Schools police chief indicted in Uvalde shooting response
Pete Arredondo, the former chief of the school district police in Uvalde, Texas, was indicted over his actions during the police response to the 2022 school shooting, the Uvalde County sheriff said, marking the first set of criminal charges to stem from the massacre that killed 19 children and two teachers.
Pete Arredondo, the former chief of the school district police in Uvalde, Texas, was indicted over his actions during the police response to the 2022 school shooting, the Uvalde County sheriff said, marking the first set of criminal charges to stem from the massacre that killed 19 children and two teachers.
Sheriff Ruben Nolasco said in a text message Thursday that Arredondo had been arrested and charged with “abandoning/endangering of a child.” Arredondo was released from Uvalde County Jail on $10,000 bail Thursday night, according to a jail official.
The indictment, which comes more than two years after the May 24 massacre at Robb Elementary School, suggests failures in the police response beyond poor decision-making. A second former officer was also indicted over his actions that day, according to two people briefed on the grand jury’s decision but who requested anonymity to share the findings before they were made public.
The second officer, who worked under Arredondo at the school Police Department, was not in custody as of Thursday evening, Nolasco said.
Christina Mitchell, the district attorney for Uvalde, and lawyers for Arredondo, who was in charge of the six-person department with jurisdiction over Uvalde schools, did not respond to requests for comment.
Even before the grand jury began convening this year, the police response had been the subject of overlapping investigations, including by the U.S. Justice Department, a committee of the Texas Legislature and an investigator hired by the city of Uvalde. Each found serious flaws in the actions of officers who responded to the shooting at Robb Elementary School.

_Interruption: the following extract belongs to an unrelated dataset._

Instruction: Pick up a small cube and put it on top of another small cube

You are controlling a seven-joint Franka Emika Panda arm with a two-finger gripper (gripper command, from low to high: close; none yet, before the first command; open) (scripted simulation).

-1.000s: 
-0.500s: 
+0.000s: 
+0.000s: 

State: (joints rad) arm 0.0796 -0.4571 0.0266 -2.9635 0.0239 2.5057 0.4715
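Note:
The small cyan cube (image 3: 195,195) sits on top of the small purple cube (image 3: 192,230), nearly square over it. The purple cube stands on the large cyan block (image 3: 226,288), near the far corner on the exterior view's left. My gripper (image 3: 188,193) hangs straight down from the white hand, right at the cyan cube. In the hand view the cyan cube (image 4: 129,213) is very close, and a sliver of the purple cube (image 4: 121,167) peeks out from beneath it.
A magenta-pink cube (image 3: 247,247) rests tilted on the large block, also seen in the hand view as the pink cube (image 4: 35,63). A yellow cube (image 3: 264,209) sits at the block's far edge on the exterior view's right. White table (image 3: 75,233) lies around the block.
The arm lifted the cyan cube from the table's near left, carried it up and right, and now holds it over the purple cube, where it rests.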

Mitchell conducted her own investigation and presented evidence to the grand jury.
Jesse Rizo, an uncle of one of the victims who recently won a seat on the school board, welcomed news of the indictments Thursday.
“I hope it sends a message to the people in law enforcement that you just can’t exercise immunity and allow people to get massacred,” Rizo said. “I hope that this is just the beginning and that other officers will get charged.”
The indictments were a major development, particularly for families in Uvalde who had sought accountability. But a conviction is far from assured. In Parkland, Florida, a former sheriff’s deputy, Scot Peterson, who failed to confront the assailant in the 2018 mass shooting there was charged with child neglect and other crimes but was ultimately found not guilty by a jury last year.
The Uvalde indictments were first reported by the San Antonio Express-News.
Arredondo was among the first officers to arrive at Robb Elementary, just minutes after the assailant entered the school through an unlocked door and began firing at children and teachers in a pair of connected classrooms with an AR-15-style rifle.
He and other school district officers, along with others from the local Police Department, moved toward the sound of gunfire. But as they reached the classrooms’ doors the shooter fired at them and they retreated to a safe place down the hall.
What took place next has been the subject of months of painful questions, argument and moment-by-moment investigation. Information and video emerged showing officers massing in the hallway or outside the building, at times standing around without apparent direction, leadership or urgency.
After the initial burst of gunfire, including the bullets directed at the police, there was a long pause and only a few times did the assailant fire again before the final confrontation with the police. Those subsequent bursts of gunfire were heard by other officers, but even then it took them roughly another 30 minutes to breach the classrooms.
The assembled group included officers from more than a dozen agencies, including tactical units from the Border Patrol, agents from the state police and sheriff’s deputies. A Border Patrol unit, along with a sheriff’s deputy from an adjacent county, ultimately entered one of the classrooms and killed the assailant more than 77 minutes after the shooting began inside the school.
The head of the Texas state police, Steve McCraw, has blamed Arredondo for the slow response. He said it went against the training that police officers have received for decades, since the deadly school shooting at Columbine High School in Colorado in 1999, to immediately engage any shooter inside a school.
The U.S. Justice Department, in its 600-page report, also largely focused on actions by Arredondo, finding that his decisions delayed the response.
Arredondo, who left his radio behind in his car as he rushed into the school, has said that he did not believe he was in charge at the scene and that he took steps to evacuate other parts of the building to save more lives.
“Once I realized that was going on, my first thought is that we need to vacate,” Arredondo said in an interview with investigators recorded a day after the shooting. “We have him contained — and I know this is horrible, and I know it’s what our training tells us to do — but we have him contained. There’s probably going to be some deceased in there, but we don’t need any more from out here.”
McCraw has called Arredondo the incident commander and said he made “the wrong decision.”
An analysis by The New York Times found that Arredondo did not appear to have acted as the commander at the school during the shooting, and that other officers who arrived at the scene, including heavily armed tactical officers from the state police and also from the Border Patrol, similarly waited to confront the shooter.
Arredondo did not appear to have made the decision for Border Patrol agents to breach the classrooms.